Googles Loon stellt den Rekord für den längsten Stratosphärenflug auf: 312 Tage. Alphabet’s Project Loon (Googles Muttergesellschaft) versucht, das Internet durch „tragbare Antennen“, die auf Luftballons montiert sind, die die Atmosphäre schwärmen, in entlegene Gebiete zu bringen. Die Idee funktioniert, sie wird bereits in Kenia verwendet und wird mit Hilfe von Telefonica auch im Amazonasgebiet verwendet. Darüber hinaus haben sie aber auch andere Meilensteine erreicht, beispielsweise den Rekord für die längste Ballonfahrt der Geschichte zu brechen.
Zuvor war es auch Project Loon, das den Rekord für die längste Reise mit 223 Tagen in der Stratosphäre brach. Jetzt schwebt seit 312 Tagen ein neuer Firmenballon in der Stratosphäre. Das ist genug Zeit, um die Welt praktisch zu umrunden und natürlich unterwegs eine Internetverbindung anzubieten.
Googles Loon stellt mit 312 Tagen den Rekord für den längsten Stratosphärenflug auf. Wie sie erklärt haben, verließ der Loon HBAL703-Ballon Puerto Rico im Mai 2019, um im März letzten Jahres wieder in Mexiko zu landen. In dieser Zeit von fast einem Jahr reiste sie jedoch nicht direkt von einem Teil Mittelamerikas in den anderen, sondern nahm den längsten Weg. Der Ballon ging zuerst durch den Amazonas, Bolivien, Peru und Südlateinamerika und überquerte dann den gesamten Atlantik.
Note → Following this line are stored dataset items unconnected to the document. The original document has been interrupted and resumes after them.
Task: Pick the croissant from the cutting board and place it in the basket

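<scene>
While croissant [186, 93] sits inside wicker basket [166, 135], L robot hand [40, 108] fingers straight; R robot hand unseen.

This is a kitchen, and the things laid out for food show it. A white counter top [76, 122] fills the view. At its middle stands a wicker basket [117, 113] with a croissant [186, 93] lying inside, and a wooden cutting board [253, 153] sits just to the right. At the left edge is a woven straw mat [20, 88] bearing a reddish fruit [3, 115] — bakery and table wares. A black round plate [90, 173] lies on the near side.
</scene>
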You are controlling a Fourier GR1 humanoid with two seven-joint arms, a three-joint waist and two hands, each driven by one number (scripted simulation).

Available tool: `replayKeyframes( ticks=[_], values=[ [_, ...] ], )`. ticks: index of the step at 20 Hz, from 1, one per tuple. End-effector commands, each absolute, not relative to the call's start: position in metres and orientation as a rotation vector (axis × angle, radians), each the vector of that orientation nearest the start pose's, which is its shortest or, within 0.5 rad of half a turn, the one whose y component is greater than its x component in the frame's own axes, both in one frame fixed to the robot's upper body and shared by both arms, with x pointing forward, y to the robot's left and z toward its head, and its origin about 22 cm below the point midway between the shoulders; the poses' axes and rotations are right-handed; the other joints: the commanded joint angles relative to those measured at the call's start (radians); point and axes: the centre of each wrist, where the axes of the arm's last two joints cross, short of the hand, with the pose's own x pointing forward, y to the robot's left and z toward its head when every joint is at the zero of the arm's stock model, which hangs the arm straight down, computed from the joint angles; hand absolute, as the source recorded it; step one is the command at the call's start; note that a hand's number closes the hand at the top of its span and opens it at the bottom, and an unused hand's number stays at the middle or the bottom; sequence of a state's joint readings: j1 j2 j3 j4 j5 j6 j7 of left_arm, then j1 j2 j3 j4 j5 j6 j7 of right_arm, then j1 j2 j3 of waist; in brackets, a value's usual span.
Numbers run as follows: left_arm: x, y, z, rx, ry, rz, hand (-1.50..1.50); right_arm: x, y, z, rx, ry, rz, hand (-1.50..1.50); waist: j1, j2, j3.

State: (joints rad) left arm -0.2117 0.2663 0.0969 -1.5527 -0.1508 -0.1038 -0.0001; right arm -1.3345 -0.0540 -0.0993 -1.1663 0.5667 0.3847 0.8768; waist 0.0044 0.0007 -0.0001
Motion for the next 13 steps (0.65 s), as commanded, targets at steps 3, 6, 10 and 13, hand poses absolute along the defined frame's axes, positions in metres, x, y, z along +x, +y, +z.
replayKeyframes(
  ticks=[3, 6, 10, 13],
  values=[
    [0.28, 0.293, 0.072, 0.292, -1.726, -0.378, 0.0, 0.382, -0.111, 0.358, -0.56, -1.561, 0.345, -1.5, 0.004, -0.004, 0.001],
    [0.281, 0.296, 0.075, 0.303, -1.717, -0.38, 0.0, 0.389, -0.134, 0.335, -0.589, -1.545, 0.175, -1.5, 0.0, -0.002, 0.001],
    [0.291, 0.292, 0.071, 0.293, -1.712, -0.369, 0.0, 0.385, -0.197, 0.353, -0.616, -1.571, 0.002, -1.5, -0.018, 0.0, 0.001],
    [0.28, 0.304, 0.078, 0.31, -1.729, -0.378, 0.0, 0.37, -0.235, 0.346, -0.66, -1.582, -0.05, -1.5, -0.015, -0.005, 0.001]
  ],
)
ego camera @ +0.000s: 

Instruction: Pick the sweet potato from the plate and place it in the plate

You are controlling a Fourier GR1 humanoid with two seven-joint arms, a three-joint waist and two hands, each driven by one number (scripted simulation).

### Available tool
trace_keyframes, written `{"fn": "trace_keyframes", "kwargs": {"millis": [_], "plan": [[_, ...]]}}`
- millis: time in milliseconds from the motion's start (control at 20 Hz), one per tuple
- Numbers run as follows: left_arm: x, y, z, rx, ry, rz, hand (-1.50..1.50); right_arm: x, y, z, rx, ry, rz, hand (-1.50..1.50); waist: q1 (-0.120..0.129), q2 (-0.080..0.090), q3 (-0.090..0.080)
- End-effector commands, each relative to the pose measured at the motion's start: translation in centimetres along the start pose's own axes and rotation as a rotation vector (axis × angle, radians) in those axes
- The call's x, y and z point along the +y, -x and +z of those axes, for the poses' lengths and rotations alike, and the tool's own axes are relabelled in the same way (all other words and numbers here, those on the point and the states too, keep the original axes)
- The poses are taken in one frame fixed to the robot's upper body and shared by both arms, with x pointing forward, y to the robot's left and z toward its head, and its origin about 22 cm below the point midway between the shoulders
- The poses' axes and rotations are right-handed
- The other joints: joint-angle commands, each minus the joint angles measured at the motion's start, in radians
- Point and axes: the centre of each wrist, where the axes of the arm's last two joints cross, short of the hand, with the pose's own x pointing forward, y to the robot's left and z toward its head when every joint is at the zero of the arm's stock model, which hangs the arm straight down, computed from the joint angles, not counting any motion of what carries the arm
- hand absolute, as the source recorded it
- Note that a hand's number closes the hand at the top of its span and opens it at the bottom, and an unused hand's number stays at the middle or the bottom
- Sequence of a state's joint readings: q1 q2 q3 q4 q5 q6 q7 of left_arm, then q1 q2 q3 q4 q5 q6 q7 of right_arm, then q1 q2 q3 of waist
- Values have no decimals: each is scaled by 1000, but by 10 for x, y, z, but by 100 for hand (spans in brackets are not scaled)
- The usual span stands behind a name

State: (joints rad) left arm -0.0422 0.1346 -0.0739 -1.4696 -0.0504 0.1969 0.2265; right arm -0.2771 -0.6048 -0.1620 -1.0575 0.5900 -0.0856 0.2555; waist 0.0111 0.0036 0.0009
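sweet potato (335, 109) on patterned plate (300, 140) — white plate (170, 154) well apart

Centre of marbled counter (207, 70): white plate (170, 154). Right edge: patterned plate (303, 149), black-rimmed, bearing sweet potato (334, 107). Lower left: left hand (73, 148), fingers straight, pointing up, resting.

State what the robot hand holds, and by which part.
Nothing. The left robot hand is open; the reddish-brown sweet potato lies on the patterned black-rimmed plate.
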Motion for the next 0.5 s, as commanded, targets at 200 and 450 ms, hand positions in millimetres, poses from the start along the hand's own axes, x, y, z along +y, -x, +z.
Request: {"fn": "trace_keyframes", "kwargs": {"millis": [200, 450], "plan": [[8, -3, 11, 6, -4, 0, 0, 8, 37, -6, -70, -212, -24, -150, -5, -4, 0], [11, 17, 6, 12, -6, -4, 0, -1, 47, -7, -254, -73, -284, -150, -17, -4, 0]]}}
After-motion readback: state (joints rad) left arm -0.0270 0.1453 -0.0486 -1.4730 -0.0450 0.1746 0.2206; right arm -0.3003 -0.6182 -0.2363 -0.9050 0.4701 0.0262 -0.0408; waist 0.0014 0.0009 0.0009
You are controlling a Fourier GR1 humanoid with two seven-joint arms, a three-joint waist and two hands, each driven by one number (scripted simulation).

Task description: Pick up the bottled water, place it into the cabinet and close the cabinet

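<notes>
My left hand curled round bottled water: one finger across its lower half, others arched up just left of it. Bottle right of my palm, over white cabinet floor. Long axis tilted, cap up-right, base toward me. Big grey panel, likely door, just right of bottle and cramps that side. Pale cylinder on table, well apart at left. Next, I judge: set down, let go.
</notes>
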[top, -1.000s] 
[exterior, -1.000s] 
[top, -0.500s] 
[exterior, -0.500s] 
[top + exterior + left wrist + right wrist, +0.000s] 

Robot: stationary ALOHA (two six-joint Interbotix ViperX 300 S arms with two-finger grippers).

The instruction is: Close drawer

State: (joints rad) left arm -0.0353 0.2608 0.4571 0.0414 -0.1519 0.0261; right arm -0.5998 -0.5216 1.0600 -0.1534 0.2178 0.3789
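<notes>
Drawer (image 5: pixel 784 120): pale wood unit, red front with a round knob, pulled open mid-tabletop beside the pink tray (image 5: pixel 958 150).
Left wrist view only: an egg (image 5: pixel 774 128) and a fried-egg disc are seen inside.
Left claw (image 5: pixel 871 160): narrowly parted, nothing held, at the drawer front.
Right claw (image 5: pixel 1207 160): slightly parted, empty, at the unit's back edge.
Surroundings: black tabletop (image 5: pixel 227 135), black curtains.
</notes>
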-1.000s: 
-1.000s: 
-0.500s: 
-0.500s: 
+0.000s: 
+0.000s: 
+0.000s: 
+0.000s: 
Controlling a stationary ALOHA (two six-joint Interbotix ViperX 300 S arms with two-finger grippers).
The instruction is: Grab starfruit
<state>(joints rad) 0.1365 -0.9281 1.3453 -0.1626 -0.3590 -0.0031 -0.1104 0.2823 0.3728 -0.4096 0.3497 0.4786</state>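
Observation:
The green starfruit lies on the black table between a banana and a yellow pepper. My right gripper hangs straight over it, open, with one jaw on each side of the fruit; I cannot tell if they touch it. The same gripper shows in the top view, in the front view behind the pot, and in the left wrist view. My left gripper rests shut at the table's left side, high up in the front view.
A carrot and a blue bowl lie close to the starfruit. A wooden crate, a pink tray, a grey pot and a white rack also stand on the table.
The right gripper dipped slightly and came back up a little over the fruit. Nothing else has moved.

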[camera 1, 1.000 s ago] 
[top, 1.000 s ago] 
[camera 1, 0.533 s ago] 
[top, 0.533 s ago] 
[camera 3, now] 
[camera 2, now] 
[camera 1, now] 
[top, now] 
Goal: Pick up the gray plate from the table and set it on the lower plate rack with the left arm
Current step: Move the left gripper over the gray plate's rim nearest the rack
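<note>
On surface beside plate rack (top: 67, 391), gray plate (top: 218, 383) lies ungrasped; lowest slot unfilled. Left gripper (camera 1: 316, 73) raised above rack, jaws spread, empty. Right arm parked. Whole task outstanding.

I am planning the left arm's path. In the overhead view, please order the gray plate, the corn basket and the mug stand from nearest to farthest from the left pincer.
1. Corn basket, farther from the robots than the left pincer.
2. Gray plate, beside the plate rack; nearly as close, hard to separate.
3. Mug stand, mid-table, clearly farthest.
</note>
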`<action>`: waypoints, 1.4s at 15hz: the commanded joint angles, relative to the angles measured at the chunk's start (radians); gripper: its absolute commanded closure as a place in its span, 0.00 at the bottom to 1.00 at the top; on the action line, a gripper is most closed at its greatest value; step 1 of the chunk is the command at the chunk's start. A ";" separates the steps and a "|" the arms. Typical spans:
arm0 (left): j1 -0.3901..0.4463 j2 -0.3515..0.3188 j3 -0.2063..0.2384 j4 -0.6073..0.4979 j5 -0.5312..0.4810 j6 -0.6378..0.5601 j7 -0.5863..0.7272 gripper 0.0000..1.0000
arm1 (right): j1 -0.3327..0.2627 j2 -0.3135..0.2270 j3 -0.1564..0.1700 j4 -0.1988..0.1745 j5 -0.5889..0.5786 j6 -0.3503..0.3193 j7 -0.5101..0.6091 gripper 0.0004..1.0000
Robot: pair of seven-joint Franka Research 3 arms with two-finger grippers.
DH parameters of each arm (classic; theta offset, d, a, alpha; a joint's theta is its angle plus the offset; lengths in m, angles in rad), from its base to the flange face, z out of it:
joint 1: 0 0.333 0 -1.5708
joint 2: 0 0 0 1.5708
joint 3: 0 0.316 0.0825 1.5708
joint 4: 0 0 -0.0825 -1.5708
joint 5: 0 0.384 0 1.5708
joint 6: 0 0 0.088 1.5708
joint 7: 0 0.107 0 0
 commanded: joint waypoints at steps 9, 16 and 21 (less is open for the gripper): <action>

Danach erreichte es den Indischen Ozean unterhalb Afrikas und überquerte ihn auch, bis es vom Pazifik nach Amerika zurückkehrte. Hier landete es nach einer Weile in der Gegend schließlich an der Westküste Mexikos.

Sie weisen darauf hin, dass Project Loon durch eine Kombination aus Design, Wissenschaft und Herstellungsmaterialien sowie durch das Verständnis des Fliegens von Ballons ermöglicht wurde. Zuvor haben wir gesehen, wie sie diese Ballons auf die härtesten Bedingungen vorbereiten, und sie sagen, dass sie vor echten Übungen Millionen von simulierten Flügen durchgeführt haben.
Sobald die Ballons wieder auf dem Boden sind, werden sie analysiert, um Defekte festzustellen und festzustellen, wo sie möglicherweise beschädigt wurden. Mit diesen Daten gelingt es ihnen, zukünftige Ballons zu verbessern. Im Herstellungsprozess wird dieses Wissen auch bei Details wie dem Verpacken für den Transport berücksichtigt, solange sie vor dem Start nicht beschädigt werden.
Googles Loon stellt Rekord für den längsten Flug in der Stratosphäre auf. Und warum? Hauptsächlich um die Kosten zu senken. Je mehr Zeit ein Ballon in der Luft verbringt, desto geringer sind die Kosten. Andererseits bietet es auch Internetbenutzern, die das Project Loon-System verwenden, eine stabilere und kontinuierlichere Konnektivität.